**WORK INSTRUCTION**:
Repeat all entries word for word; skip images.
..............................
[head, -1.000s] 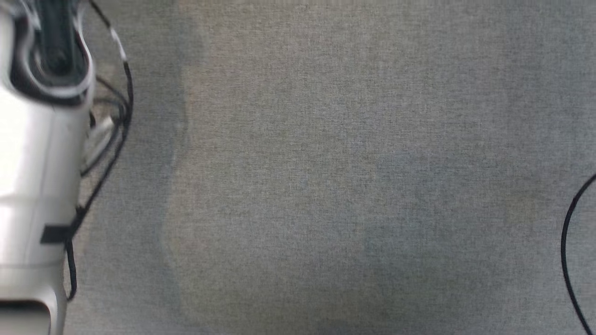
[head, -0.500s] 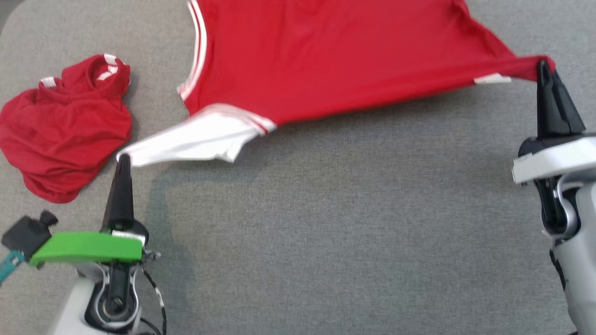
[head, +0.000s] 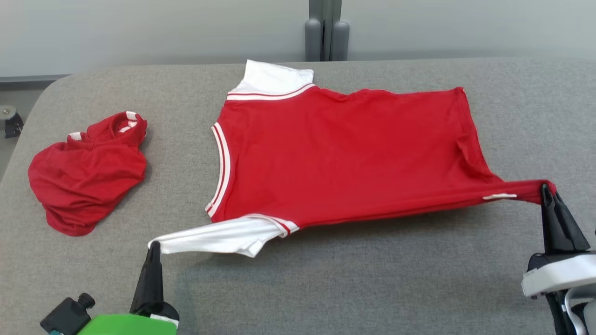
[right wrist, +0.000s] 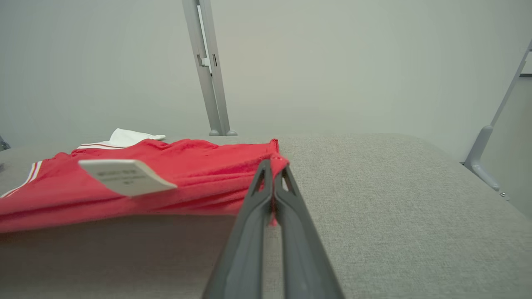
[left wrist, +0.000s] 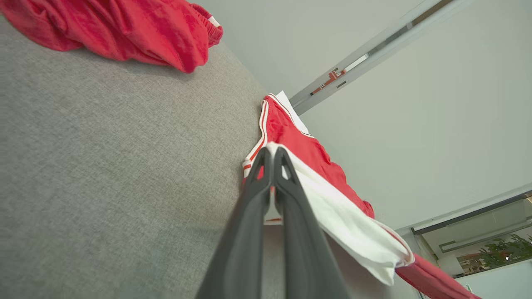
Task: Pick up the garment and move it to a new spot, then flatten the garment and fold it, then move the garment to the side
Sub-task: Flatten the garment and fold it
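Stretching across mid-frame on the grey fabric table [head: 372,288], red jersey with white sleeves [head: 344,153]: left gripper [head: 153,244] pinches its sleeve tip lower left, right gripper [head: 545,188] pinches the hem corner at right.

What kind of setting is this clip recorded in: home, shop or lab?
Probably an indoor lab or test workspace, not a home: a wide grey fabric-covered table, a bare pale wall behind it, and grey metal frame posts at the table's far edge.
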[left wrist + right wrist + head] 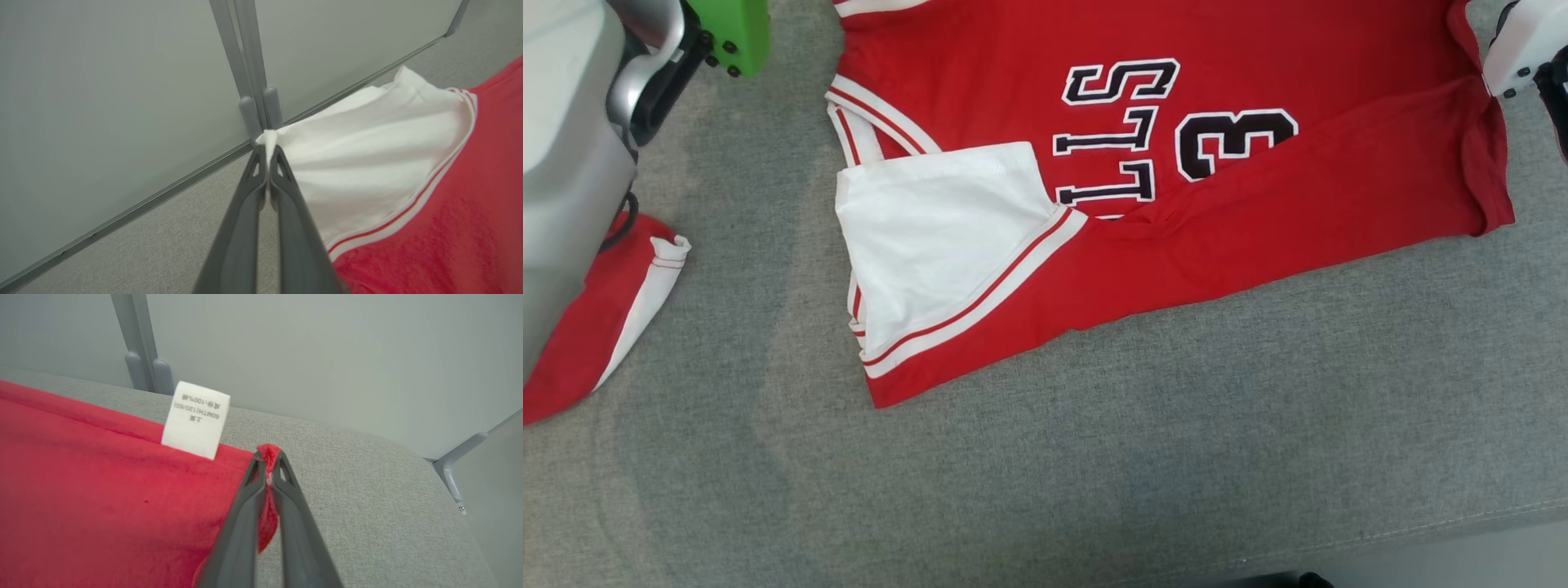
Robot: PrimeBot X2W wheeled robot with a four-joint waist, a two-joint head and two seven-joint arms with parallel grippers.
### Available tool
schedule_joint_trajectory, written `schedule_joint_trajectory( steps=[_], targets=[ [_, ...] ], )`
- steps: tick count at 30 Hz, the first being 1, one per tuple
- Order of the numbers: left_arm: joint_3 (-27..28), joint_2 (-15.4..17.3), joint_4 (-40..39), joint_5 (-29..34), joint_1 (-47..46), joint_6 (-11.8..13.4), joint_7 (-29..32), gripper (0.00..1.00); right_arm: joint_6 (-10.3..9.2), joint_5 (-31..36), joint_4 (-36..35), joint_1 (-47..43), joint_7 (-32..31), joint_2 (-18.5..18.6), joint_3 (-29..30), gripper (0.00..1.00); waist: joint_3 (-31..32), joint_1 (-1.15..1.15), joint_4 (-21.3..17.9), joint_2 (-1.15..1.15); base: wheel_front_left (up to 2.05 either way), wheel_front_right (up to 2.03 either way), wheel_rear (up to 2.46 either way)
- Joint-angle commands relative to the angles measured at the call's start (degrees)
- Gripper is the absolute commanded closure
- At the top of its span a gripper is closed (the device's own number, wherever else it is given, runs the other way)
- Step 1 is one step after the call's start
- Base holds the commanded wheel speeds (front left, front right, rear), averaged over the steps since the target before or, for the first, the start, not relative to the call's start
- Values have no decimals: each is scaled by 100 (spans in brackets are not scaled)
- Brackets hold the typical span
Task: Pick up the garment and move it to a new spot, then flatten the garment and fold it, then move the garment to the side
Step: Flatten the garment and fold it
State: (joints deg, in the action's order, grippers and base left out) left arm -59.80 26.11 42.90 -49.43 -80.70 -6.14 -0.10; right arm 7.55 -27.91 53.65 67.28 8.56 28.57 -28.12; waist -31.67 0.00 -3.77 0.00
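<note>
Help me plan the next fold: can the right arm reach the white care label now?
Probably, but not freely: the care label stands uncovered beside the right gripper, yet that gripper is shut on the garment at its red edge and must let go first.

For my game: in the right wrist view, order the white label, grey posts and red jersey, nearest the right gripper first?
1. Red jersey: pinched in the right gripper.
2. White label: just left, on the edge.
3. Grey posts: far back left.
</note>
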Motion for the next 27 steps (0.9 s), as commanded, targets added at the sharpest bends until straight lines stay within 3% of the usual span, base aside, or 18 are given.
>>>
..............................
**FINAL ANSWER**:
[head, -1.000s] 
[head, -0.500s] 
[head, +0.000s] 
[right wrist, +0.000s] 
[left wrist, +0.000s] 
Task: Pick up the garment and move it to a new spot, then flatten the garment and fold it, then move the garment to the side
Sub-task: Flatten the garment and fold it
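Stretching across mid-frame on the grey fabric table [head: 372,288], red jersey with white sleeves [head: 344,153]: left gripper [head: 153,244] pinches its sleeve tip lower left, right gripper [head: 545,188] pinches the hem corner at right.

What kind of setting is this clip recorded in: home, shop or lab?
Probably an indoor lab or test workspace, not a home: a wide grey fabric-covered table, a bare pale wall behind it, and grey metal frame posts at the table's far edge.
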[left wrist + right wrist + head] 
Robot: PrimeBot X2W wheeled robot with a four-joint waist, a two-joint head and two seven-joint arms with parallel grippers.
### Available tool
schedule_joint_trajectory, written `schedule_joint_trajectory( steps=[_], targets=[ [_, ...] ], )`
- steps: tick count at 30 Hz, the first being 1, one per tuple
- Order of the numbers: left_arm: joint_3 (-27..28), joint_2 (-15.4..17.3), joint_4 (-40..39), joint_5 (-29..34), joint_1 (-47..46), joint_6 (-11.8..13.4), joint_7 (-29..32), gripper (0.00..1.00); right_arm: joint_6 (-10.3..9.2), joint_5 (-31..36), joint_4 (-36..35), joint_1 (-47..43), joint_7 (-32..31), joint_2 (-18.5..18.6), joint_3 (-29..30), gripper (0.00..1.00); waist: joint_3 (-31..32), joint_1 (-1.15..1.15), joint_4 (-21.3..17.9), joint_2 (-1.15..1.15); base: wheel_front_left (up to 2.05 either way), wheel_front_right (up to 2.03 either way), wheel_rear (up to 2.46 either way)
- Joint-angle commands relative to the angles measured at the call's start (degrees)
- Gripper is the absolute commanded closure
- At the top of its span a gripper is closed (the device's own number, wherever else it is given, runs the other way)
- Step 1 is one step after the call's start
- Base holds the commanded wheel speeds (front left, front right, rear), averaged over the steps since the target before or, for the first, the start, not relative to the call's start
- Values have no decimals: each is scaled by 100 (spans in brackets are not scaled)
- Brackets hold the typical span
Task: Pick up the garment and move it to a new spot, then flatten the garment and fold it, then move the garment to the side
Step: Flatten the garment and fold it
State: (joints deg, in the action's order, grippers and base left out) left arm -59.80 26.11 42.90 -49.43 -80.70 -6.14 -0.10; right arm 7.55 -27.91 53.65 67.28 8.56 28.57 -28.12; waist -31.67 0.00 -3.77 0.00
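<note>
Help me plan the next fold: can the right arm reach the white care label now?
Probably, but not freely: the care label stands uncovered beside the right gripper, yet that gripper is shut on the garment at its red edge and must let go first.

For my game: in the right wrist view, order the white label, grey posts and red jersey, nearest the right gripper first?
1. Red jersey: pinched in the right gripper.
2. White label: just left, on the edge.
3. Grey posts: far back left.
</note>
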Motion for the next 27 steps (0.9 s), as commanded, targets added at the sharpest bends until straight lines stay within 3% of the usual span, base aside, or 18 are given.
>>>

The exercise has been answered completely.